Non-invasive Ventilation vs. Standard Therapy for Children Hospitalized With an Acute Exacerbation of Asthma

Overview

Acute asthma produces greatly increased work of breathing and increased oxygen requirement secondary to bronchial narrowing and airway obstruction by inflammatory secretions. There is growing evidence that non-invasive ventilation can reverse these processes more efficiently than conventional asthma therapy. Surprisingly, there have not yet been any large scale prospective controlled studies to investigate this hypothesis, (either in adults or children). Consequently, the aim of this study is to determine if the use of non-invasive positive airway pressure, for children admitted to hospital with an acute exacerbation of asthma, reduces their work of breathing, need for adjunctive medications, and shortens the length of hospital stay, compared to current standard therapy.

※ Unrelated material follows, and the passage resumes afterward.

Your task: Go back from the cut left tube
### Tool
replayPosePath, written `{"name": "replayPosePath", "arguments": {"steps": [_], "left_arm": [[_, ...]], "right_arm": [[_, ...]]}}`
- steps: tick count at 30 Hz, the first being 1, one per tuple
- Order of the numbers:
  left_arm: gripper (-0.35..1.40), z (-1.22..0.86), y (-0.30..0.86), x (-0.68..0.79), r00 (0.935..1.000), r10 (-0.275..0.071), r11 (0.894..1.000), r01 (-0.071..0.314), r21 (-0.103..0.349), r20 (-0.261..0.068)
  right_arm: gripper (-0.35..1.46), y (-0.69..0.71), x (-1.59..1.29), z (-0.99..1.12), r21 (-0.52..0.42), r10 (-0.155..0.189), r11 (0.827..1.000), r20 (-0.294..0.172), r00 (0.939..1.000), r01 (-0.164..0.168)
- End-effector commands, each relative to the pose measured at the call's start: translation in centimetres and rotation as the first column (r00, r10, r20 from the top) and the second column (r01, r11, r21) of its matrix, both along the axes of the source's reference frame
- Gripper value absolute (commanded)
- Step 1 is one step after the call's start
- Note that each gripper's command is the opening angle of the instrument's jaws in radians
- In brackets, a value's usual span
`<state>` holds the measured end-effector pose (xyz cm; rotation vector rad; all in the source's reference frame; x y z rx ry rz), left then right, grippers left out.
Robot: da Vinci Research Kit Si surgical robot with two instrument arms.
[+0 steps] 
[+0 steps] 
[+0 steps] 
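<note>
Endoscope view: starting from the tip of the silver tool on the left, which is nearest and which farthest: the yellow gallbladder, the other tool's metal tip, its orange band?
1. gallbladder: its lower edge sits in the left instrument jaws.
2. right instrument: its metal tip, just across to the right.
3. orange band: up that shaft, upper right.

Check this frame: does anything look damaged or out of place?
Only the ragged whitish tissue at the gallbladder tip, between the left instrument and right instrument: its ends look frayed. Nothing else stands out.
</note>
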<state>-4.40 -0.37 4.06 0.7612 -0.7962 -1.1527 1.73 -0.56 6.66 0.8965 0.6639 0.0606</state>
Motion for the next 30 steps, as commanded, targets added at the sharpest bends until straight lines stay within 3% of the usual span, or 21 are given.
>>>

Full Title of Study: “A Prospective Open Randomized Clinical Trial of Non-invasive Ventilation Versus Standard Therapy for Children Hospitalized With an Acute Exacerbation of Asthma.”

Study Type

  • Study Type: Interventional
  • Study Design
    • Allocation: Randomized
    • Intervention Model: Parallel Assignment
    • Primary Purpose: Treatment
    • Masking: None (Open Label)
  • Study Primary Completion Date: November 2018

Detailed Description

The aim of the study is to determine if the use of NIV, for children admitted to hospital with an acute exacerbation of asthma, reduces their work of breathing, need for adjunctive medication, length of hospital stay, and need for intubation and mechanical ventilation. Study design will be prospective, randomized and controlled. The tightly fitting face mask necessary for NIV makes it impossible to make this a blinded study. The principal enrollment criteria will be children over 2 years of age presenting to the ER with acute asthma. After diagnosis, all children are treated with standard therapy (systemic steroids plus 3 doses of inhaled salbutamol and 1 dose of inhaled ipratropium over a 1 hour period then hourly salbutamol). The principal decision between discharge track and admission track will be made at 2 hours after first steroid dose. Admission criteria are based on sequential PRAM scores. After initial asthma treatment and observation in the emergency room, to determine which patients can be discharged home, those who need admission will be asked to join the study, then consented and randomized. There will be three treatment groups: – BiPAP: standard steroid dose, hourly salbutamol and BiPAP at 15/5 cm H2O by face mask with rate 10 to 15/min, oxygen as needed. – CPAP: standard steroid dose, hourly salbutamol and 8 to 10 cm H2O constant pressure by face mask, oxygen as needed. – Conventional therapy: standard steroid dose plus hourly nebulized salbutamol, nebulized ipratropium q 6 hrly, magnesium sulphate 50 mg/kg IV (4 doses q 6 hrly), loading dose of aminophylline 6 mg/kg IV if no progress, oxygen as needed. All children will be admitted to a small 3 bed respiratory unit. They will be closely monitored and objectively scored every 4 hours using the PRAM asthma clinical severity score (Pediatric Respiratory Assessment Measure). Projected patient enrollment will be at least 30 in each arm. Estimated study duration is 6 months.

Interventions

  • Device: BiPAP
    • The patient’s breathing is assisted by cycling between high and low pressures at a pre-set rate.
  • Device: CPAP
    • The patient breathes against a constant pressure delivered by face mask.
  • Drug: Ipratropium
    • Nebulized q6h
  • Drug: Magnesium Sulfate
    • 50mg/kg IV, 4 doses q6h
  • Drug: Aminophylline
    • 6mg/kg IV (if no progress)
  • Drug: Standard steroid dose, hourly salbutamol, oxygen as needed
    • Standard common therapies for all three arms.

Arms, Groups and Cohorts

  • Active Comparator: Conventional asthma therapy.
    • Bilevel Positive Airway Pressure group(BiPAP). BiPAP settings at 15/5 cm H2O by face mask with background rate 10 to 15/min. Standard steroid dose plus hourly salbutamol and oxygen to keep SaO2 > 92%.
  • Experimental: Non-invasive ventilation (CPAP).
    • Continuous Positive Airway Pressure group (CPAP). CPAP settings at 8 to 10 cm H2O. Standard steroid dose plus hourly salbutamol and oxygen to keep SaO2 > 92%.
  • Experimental: Non-invasive ventilation (BiPAP)
    • Standard steroid dose, hourly salbutamol, oxygen as needed, nebulized ipratropium q 6 hrly, magnesium sulfate 50 mg/kg IV (4 doses q 6 hrly), loading dose of aminophylline 6 mg/kg IV if no progress.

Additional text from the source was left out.